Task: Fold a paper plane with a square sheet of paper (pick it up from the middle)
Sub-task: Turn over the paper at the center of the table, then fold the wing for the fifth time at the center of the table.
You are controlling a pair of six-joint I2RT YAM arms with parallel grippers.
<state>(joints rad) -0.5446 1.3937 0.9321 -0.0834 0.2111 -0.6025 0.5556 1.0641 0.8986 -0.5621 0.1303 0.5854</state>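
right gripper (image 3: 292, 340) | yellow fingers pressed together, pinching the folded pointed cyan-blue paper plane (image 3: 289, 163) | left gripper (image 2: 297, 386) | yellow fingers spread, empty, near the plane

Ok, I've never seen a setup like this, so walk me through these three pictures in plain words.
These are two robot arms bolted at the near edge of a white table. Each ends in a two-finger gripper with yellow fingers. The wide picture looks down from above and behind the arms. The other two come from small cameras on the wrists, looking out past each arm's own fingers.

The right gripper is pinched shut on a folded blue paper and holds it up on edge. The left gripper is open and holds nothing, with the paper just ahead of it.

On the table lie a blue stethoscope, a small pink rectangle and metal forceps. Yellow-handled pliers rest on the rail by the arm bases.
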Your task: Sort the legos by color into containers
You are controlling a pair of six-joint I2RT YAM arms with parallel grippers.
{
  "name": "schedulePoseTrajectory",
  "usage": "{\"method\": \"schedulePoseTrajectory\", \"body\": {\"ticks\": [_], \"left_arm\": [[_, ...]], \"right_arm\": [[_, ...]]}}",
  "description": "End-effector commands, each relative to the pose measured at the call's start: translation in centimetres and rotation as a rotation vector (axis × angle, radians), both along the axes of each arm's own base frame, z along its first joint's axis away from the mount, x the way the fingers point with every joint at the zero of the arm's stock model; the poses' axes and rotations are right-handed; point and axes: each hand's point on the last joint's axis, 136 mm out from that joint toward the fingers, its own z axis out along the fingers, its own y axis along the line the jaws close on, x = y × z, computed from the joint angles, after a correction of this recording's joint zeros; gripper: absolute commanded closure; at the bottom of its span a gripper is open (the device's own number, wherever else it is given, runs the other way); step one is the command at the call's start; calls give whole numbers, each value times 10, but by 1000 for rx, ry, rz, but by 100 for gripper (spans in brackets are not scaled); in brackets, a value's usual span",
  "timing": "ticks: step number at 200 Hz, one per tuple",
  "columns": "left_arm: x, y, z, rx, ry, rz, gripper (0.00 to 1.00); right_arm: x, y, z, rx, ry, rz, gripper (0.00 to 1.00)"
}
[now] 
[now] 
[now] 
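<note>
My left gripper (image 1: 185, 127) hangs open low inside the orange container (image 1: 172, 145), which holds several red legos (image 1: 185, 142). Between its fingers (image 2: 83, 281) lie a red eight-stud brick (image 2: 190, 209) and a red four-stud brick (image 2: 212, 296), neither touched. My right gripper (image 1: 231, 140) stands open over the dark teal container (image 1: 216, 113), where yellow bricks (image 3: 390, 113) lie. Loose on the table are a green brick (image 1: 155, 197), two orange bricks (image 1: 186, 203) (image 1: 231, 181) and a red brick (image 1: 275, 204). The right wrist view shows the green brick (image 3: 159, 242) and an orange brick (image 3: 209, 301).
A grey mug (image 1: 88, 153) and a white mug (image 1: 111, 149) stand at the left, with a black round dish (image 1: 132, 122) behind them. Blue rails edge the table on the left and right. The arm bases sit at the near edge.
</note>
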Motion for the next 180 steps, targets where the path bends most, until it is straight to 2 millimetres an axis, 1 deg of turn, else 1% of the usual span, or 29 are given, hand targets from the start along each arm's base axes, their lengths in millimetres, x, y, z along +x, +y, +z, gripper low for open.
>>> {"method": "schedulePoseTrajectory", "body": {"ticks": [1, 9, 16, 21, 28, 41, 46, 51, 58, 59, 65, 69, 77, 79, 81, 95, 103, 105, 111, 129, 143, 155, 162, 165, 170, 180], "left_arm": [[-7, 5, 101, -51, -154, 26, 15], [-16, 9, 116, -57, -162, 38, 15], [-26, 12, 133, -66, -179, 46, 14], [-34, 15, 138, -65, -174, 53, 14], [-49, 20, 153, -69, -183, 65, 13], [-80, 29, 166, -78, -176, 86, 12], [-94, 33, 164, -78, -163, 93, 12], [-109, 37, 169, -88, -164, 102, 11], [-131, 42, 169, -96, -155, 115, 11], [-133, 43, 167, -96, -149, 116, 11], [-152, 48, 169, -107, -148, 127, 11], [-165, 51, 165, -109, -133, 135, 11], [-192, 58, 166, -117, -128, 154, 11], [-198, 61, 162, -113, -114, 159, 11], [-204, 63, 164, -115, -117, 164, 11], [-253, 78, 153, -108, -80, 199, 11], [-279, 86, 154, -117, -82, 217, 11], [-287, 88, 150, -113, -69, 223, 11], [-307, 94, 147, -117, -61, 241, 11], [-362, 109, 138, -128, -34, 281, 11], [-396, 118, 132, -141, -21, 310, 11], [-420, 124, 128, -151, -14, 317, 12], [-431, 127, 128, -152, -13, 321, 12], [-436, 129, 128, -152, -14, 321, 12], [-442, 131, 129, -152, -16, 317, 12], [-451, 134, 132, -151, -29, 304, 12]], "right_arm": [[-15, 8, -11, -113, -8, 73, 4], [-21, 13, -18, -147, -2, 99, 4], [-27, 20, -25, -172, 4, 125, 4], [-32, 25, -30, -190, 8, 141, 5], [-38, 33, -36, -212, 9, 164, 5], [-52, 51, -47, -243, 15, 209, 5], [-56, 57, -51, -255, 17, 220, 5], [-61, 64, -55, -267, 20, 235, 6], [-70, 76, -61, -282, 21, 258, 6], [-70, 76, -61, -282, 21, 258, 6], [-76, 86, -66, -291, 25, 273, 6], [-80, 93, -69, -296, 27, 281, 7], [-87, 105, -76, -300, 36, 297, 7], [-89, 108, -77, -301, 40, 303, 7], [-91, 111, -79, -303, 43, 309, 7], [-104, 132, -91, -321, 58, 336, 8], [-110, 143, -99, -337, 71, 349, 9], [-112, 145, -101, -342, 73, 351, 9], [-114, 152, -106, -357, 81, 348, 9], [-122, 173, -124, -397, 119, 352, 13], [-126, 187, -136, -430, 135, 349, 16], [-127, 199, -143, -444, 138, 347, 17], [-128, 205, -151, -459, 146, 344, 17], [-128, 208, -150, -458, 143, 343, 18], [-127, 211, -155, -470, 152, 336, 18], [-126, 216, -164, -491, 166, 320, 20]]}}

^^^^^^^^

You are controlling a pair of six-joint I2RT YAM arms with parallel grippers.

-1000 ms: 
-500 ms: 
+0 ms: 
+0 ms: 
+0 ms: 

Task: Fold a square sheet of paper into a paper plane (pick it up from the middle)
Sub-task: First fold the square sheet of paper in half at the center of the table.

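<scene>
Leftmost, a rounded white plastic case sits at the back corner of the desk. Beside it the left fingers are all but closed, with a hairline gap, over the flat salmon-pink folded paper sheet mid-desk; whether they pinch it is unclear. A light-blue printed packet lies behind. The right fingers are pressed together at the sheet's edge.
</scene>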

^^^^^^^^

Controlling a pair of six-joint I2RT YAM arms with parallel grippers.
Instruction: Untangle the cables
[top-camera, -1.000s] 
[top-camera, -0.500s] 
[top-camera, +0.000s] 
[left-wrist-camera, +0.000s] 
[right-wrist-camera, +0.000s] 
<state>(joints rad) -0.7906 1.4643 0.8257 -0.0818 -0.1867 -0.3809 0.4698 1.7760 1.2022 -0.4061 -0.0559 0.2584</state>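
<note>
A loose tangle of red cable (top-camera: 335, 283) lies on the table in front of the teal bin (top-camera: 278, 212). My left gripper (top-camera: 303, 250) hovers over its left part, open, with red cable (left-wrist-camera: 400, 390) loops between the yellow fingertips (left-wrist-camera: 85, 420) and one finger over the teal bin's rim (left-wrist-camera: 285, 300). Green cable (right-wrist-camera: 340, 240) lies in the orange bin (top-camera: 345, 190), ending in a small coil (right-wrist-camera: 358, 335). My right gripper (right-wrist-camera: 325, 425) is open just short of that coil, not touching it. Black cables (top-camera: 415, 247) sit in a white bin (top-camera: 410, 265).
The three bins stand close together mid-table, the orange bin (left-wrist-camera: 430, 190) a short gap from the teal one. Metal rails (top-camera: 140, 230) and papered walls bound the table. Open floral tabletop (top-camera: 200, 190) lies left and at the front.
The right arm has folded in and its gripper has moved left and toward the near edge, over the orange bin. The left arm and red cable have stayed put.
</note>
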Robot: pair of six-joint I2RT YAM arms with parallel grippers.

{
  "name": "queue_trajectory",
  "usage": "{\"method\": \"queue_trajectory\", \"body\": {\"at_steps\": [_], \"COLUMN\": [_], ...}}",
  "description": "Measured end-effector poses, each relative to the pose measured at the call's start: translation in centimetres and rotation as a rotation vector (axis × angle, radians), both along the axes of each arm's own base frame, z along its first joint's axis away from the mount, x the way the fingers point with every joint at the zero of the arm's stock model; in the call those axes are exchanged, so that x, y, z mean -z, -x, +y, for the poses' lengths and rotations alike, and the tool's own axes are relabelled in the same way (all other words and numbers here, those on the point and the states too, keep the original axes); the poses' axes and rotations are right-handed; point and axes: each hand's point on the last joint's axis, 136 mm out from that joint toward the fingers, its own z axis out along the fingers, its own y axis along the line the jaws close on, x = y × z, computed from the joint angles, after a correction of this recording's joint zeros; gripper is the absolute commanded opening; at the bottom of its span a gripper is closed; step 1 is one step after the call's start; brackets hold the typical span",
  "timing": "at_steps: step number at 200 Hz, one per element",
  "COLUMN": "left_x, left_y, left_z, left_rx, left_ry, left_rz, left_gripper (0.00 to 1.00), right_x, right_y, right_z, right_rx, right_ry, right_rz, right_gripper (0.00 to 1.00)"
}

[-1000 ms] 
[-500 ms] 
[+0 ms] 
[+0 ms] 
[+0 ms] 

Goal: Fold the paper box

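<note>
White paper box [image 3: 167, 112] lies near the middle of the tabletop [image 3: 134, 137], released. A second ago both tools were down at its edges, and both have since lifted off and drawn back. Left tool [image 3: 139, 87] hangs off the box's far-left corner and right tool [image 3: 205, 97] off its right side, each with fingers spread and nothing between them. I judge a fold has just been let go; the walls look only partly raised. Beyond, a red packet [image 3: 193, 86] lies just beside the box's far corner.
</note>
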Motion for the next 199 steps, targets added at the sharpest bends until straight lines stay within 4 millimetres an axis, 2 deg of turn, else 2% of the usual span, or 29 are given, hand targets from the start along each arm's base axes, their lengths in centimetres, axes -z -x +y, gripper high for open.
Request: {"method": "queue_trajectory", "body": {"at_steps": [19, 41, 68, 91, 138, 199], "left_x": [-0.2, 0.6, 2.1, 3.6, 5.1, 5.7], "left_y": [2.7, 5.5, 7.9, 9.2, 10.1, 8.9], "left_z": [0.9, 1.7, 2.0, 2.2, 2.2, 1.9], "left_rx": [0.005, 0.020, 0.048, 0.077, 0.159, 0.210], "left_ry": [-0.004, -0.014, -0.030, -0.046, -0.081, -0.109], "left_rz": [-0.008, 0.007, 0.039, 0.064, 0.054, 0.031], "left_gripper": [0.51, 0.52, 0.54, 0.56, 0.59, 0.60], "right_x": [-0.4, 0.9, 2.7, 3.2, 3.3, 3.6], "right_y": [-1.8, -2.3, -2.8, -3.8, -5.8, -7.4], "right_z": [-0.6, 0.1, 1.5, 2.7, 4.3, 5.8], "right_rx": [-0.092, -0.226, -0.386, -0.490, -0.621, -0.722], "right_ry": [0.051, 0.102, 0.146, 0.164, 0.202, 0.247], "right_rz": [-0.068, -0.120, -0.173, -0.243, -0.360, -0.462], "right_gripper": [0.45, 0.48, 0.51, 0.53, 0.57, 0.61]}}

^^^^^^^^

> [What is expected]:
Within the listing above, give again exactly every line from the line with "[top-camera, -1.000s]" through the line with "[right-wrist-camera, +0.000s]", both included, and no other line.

> [Result]:
[top-camera, -1.000s] 
[top-camera, -0.500s] 
[top-camera, +0.000s] 
[left-wrist-camera, +0.000s] 
[right-wrist-camera, +0.000s] 

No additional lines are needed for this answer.